The sell-off wasn’t limited to US assets as European bond markets also closed lower last week. Yields on 10yr gilts closed at 0.24%, having hit less than 0.1% in early August while 10yr bund yields moved up to -0.42%, their highest level since mid July.
Emerging market USD bonds finally put the brakes on their continuous rally from late April, declining by 0.4% last week. Spreads over treasuries, however, did manage to compress further, moving to 355bps last week. That represents their narrowest level since mid-February.
Fitch cut Bahrain’s sovereign rating to ‘B+’, saying the country would require additional assistance from other GCC nations. Fitch placed the rating on a stable outlook and estimated that Bahrain’s debt/GDP ratio would rise to 130% in 2020 and decline only marginally over the next few years. Yields on Bahrain 2024 bond closed last week at 3.9% as the market absorbed the downgrade by Ftich.
The dollar recorded modest losses last week. The DXY index closed at 93.096 on Friday even as UST yields moved sharply higher. This marks a weekly decrease of -0.36%. USDJPY advanced by 0.64% for the week and settled at 106.60. The pairing briefly breached the 107 handle but failed to hold onto these gains. The 50-day moving average (106.79) is within touching distance and will be the next major indicator to look out for.
The euro closed at 1.1842 on Friday, an increase of 0.47% w/w after the dollar faltered in the later portion of the week. This comes in spite of the Eurozone reporting its steepest drop in employment on record in the second quarter. Sterling experienced some choppy movement as new quarantine restrictions were imposed in the UK for travelers coming from France, Malta and the Netherlands. The currency settled at 1.3085. A golden cross is a nigh-on certainty for the pound, with the 50-day moving average (1.2705) sitting just below the 200-day moving average (1.2715). The AUD earned modest gains to close at 0.7171 whilst the NZD fell by -0.96% to settle at 0.6542.

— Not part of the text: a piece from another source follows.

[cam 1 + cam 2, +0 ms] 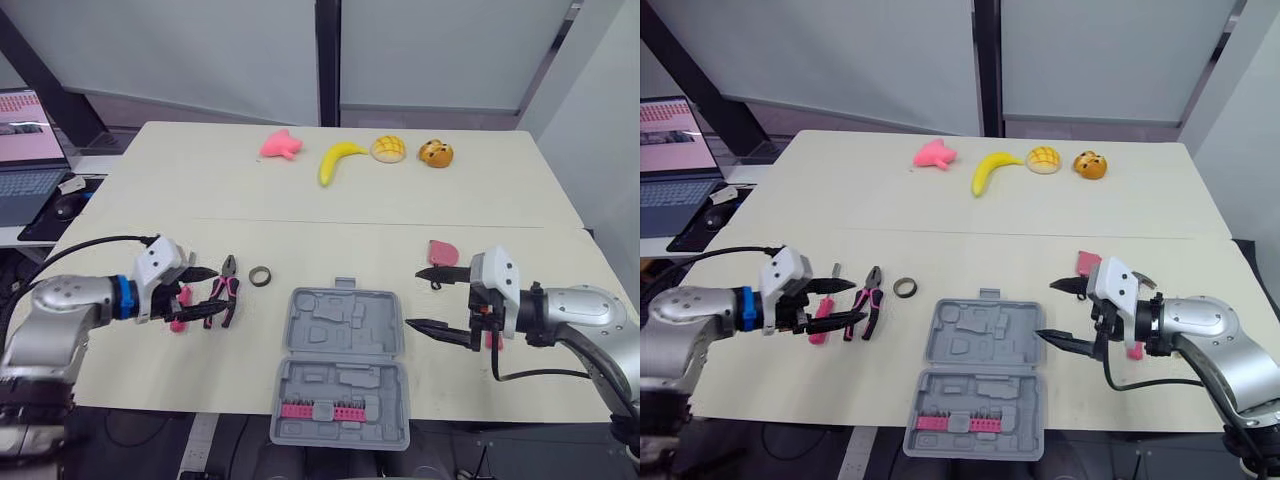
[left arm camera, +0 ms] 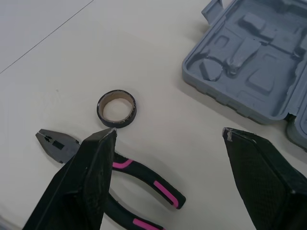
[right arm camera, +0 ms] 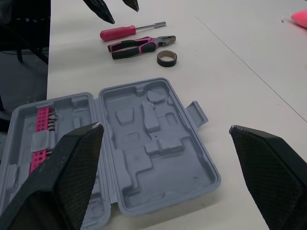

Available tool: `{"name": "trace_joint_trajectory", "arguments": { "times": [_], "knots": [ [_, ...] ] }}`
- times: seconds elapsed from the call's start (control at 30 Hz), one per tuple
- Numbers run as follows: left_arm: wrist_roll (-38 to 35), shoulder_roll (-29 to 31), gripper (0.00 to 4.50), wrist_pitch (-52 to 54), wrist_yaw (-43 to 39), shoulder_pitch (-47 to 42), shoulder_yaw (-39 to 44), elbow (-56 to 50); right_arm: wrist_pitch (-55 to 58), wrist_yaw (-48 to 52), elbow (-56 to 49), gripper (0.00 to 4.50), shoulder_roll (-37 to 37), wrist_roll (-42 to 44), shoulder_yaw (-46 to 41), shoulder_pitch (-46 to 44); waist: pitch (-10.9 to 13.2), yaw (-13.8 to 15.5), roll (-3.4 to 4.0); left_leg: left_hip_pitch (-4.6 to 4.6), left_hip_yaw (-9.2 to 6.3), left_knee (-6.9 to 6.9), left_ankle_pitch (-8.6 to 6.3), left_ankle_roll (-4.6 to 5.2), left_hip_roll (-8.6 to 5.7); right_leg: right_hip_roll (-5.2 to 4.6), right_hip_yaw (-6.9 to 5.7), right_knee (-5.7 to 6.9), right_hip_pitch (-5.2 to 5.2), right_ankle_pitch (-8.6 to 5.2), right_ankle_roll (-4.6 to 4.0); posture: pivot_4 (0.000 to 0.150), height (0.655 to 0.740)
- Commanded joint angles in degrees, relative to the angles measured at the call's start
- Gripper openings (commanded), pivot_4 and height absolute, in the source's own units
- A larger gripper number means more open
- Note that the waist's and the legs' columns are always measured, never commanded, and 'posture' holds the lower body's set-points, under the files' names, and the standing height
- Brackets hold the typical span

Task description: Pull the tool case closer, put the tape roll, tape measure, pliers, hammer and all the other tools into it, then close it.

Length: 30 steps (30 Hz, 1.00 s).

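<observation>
The grey tool case (image 1: 340,355) lies open at the table's near edge, with a row of pink bits (image 1: 320,410) in its nearer half. Left of it are the dark tape roll (image 1: 260,277), the pink-and-black pliers (image 1: 226,296) and a pink screwdriver (image 1: 179,312). My left gripper (image 1: 218,292) is open, its fingers above and around the pliers' handles, and the tape roll (image 2: 116,108) lies just beyond them. My right gripper (image 1: 414,298) is open and empty just right of the case. A small pink tool (image 1: 443,252) lies behind it.
Toy foods line the far side: a pink toy (image 1: 281,146), a banana (image 1: 338,160), a bun (image 1: 388,149) and an orange toy (image 1: 435,153). A laptop (image 1: 25,150) stands off the table to the left. Another pink piece (image 1: 1134,350) lies by my right wrist.
</observation>
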Motion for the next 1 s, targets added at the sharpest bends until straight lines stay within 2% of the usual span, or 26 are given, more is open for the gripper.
{"name": "trace_joint_trajectory", "arguments": {
  "times": [0.03,0.23,0.4,0.6,0.97,1.0],
  "knots": [
    [4.48,-2.33,3.6,-7.56,-2.12,-6.49,-4.12,9.86,0.15,-1.73,-3.61,4.5,0.77,-0.02,1.01,0.14,0.0,0.05,0.0,-0.02,0.0,0.01,0.0,0.0,-0.01,0.0,0.0,0.0,-0.01,0.0,0.0,0.15,0.74],
    [10.98,-7.45,3.6,-17.62,-2.4,-17.86,-8.92,28.71,0.65,-3.55,-5.38,4.5,1.49,-0.03,3.13,0.15,-0.01,0.04,-0.02,-0.16,-0.03,0.04,0.0,0.0,-0.04,0.0,-0.04,0.0,-0.1,0.01,0.01,0.15,0.74],
    [14.53,-11.63,3.6,-22.14,-0.23,-23.91,-10.55,39.12,0.81,-4.52,-6.0,4.5,1.75,-0.11,4.06,0.34,-0.01,0.02,-0.02,-0.23,-0.03,0.04,0.0,0.01,-0.04,0.0,-0.04,0.0,-0.18,0.01,0.01,0.15,0.74],
    [17.83,-14.77,3.6,-25.0,1.52,-26.9,-11.82,44.75,0.9,-5.18,-6.46,4.5,1.65,0.03,4.31,0.88,-0.01,-0.09,-0.03,-0.24,-0.03,0.04,0.0,0.01,-0.04,0.0,-0.03,0.03,-0.23,0.01,0.01,0.15,0.74],
    [20.36,-16.57,3.6,-25.71,3.44,-28.85,-11.26,48.87,0.9,-5.76,-7.24,4.5,1.27,0.18,4.0,2.19,-0.02,-0.04,-0.04,-0.25,-0.04,0.05,0.01,0.01,-0.04,0.0,-0.04,0.06,-0.23,0.01,0.01,0.15,0.74],
    [20.52,-16.74,3.42,-25.79,3.67,-28.97,-11.25,49.03,0.93,-5.78,-7.28,4.5,1.23,0.22,4.0,2.24,-0.02,-0.04,-0.04,-0.25,-0.04,0.06,0.01,0.01,-0.04,0.0,-0.04,0.06,-0.23,0.01,0.01,0.15,0.74]
  ]
}}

Last week was a positive one almost across the board for major equity indices, with stocks closing lower in very few markets barring India and Brazil. The S&P 500 was one of the other underperformers of the week, adding only 0.6% over the period, and failing to close above the all-time high of 3,386 it hit in pre-lockdown February. Nevertheless, at 3,372 it is now up 4.4% ytd, and a positive resolution of the fiscal support impasse could serve to nudge it back to record levels.
In Europe, stocks managed to close higher over the period despite a poor performance at the week’s close as the markets were roiled by renewed restrictions on travel. The FTSE 100, the CAC and the DAX closed up 1.0%, 1.5% and 1.8% w/w respectively, despite losses of 1.6%, 1.6% and 0.7% on Friday.
Within the region, the DFM and the Tadawul gained 4.0% and 2.7% w/w, with the DFM in particular bolstered by a strong close to the week, gaining 1.1% on Friday.
Brent futures rallied 0.9% in a choppy week for oil markets. Assessmetns from OPEC and the IEA cast a downbeat tone to the near-term outlook for demand as countries grapple with resurgences of Covid-19 cases. WTI managed to outperform, gaining 1.9% last week.
Gold prices recorded their first weekly decline since June last week, closing down 4.44% at USD 1,945/troy oz. Gold will move in reflection to USTs in the short-run with political dispute on the election and fiscal support likely front of mind for markets.